Reading note: High Performance MySQL - MVCC

May 12 2018

Multiversion Concurrency Control (MVCC) is a technique used by MySQL to reduce locking usage in isolation level like Read Committed and Repeatable Read.

Example 1: let’s consider a common use-case:

User A has a balance of 400$ and wants to transfer 100$ to user B (balance 300$)
At the same time, user C views user A and user B account

The SQL command can be something like:

BEGIN TRANSACTION
  SET balance = balance - 100 FROM users WHERE users.name = 'A'; # (1)
  SET balance = balance + 100 FROM users WHERE users.name = 'B'; # (2)
END

# between (1) & (2)

BEGIN TRANSACTION
  SELECT name, balance FROM users WHERE users.name IN ('A', 'B'); # (3)
END

Read uncommitted isolation level

(3) can return something like:

name | balance
---------------
A    | 300
B    | 300

Why? Because when (1) is finished, the database write the changes, so (3) can read it. This may cause some confusion when user C see that 100$ just vanish into thin air, so we want to avoid that.

The issue above is called Dirty read or Read uncommitted, and usually is prevented in Read committed isolation level.
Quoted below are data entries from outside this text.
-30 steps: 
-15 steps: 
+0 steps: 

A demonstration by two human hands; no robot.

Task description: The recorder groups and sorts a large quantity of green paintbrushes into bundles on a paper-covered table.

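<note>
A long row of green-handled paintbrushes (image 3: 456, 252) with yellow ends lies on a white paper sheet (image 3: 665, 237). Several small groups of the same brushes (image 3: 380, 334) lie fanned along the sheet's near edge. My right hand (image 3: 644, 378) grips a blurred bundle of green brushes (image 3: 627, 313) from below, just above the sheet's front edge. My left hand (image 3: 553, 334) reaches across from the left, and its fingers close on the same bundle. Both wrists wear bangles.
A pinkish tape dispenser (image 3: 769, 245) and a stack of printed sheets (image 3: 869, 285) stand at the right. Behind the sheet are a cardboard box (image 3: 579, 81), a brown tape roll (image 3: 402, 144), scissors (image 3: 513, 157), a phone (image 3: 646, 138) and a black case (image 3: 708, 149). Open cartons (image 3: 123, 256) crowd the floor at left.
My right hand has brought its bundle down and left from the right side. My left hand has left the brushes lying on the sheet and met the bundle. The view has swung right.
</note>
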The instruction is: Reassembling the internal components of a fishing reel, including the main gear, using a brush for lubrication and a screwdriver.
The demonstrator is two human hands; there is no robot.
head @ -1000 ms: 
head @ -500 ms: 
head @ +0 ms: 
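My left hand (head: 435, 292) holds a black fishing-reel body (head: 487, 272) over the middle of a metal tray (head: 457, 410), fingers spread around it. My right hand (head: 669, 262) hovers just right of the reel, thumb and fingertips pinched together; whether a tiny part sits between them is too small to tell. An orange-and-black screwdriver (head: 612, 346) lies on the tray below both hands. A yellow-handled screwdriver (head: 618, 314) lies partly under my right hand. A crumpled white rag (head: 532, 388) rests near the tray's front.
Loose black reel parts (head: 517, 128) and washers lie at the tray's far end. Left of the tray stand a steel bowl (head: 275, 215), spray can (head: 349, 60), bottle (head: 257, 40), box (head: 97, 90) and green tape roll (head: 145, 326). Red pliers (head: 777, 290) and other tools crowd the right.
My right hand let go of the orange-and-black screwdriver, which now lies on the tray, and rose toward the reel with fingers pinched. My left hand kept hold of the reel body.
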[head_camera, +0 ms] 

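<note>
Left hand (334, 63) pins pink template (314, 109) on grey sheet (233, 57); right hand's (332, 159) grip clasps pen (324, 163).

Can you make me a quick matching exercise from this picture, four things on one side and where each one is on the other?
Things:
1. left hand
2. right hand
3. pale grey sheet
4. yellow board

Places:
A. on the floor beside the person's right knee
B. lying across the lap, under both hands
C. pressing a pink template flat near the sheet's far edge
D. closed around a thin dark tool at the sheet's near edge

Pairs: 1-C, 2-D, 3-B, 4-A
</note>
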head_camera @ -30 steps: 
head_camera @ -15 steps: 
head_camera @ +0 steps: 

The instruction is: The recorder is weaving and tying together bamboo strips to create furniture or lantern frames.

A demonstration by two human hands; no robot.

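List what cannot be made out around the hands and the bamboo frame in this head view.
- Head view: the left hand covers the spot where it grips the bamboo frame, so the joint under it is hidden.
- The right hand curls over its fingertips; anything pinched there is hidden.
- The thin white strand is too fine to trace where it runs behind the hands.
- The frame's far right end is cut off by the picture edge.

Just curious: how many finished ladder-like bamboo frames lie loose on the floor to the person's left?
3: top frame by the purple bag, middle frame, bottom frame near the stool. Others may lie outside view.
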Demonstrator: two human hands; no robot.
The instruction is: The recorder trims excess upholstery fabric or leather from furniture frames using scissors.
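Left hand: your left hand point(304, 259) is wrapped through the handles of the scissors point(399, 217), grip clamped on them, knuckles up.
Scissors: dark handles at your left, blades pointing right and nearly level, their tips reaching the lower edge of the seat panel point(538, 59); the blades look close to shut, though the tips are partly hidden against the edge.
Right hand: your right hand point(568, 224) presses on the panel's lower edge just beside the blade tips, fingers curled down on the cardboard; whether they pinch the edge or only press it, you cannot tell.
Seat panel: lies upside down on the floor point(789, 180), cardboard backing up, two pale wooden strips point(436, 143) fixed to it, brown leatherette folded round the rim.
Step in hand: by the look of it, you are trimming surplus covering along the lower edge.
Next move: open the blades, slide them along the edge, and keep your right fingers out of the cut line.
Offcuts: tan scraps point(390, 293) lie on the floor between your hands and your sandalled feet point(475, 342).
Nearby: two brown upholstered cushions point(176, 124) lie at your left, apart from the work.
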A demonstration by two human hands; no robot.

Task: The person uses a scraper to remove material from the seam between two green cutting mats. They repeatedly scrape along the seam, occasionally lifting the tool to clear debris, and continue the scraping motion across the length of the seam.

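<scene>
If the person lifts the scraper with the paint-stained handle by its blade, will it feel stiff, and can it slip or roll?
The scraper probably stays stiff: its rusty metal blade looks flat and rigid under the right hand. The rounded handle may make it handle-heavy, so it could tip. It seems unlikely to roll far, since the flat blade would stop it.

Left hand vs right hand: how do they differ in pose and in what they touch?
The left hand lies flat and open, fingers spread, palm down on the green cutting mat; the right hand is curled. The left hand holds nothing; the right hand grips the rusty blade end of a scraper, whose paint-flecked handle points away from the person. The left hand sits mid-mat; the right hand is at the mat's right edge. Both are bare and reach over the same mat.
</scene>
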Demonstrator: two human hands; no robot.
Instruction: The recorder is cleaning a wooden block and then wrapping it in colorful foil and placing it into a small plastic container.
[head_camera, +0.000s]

Read committed isolation level

One solution is to use lock. After (1), the record of user A acquires a write lock. When (3) run, the database notices the lock, so the query is put to a queue. After (2), the lock is released, and (3) is taken from the queue and run.

Now, (3) can return something like:

users | balance
---------------
A     | 300
B     | 400

However, write locks can block all read queries. If your application has a lot of read, a slow write can block all the reads, causing the whole application to be slow down.

To prevent that, we store the row with a committed flag. The read query will not read this row if committed is false.

Back to the example:

After (1), the latest user A row has committed as false, so when (3) run, it returns the committed version:

users | balance
---------------
A     | 400
B     | 300

Read query in this case is not block by write query, so it can perform with good latency even if there are slow write queries. However, storing a new attribute and multiple versions of each row has its own overhead.

Let’s move to another example:

Example 2: your mailbox shows that there is one unread mail when there is a new mail. The query when a mail arrives is:

BEGIN TRANSACTION
  INSERT INTO mails (content, read) VALUE (content, FALSE); # (1)
  SET notifications_count =
    (
      SELECT COUNT(*) FROM mails WHERE read IS FALSE
    )
  FROM mailboxes; # (2)
END

BEGIN TRANSACTION
  SELECT notifications_count FROM mailboxes; # (3)
  SELECT * FROM mails WHERE read IS FALSE; # (4)
END

If you only have committed and uncommitted versions of the row, even if the queries ordered is sequencial like (1) -> (2) -> (3) -> (4), the result can be:

notications_count
-----------------
0

Why? Because in (2), the new row of mails is uncommitted, so it isn’t counted into the notifications count. We must have a way to know that the uncommitted row belongs to the current transaction. One way to do it is using a monotonically increased number as transaction identifier (transaction_id).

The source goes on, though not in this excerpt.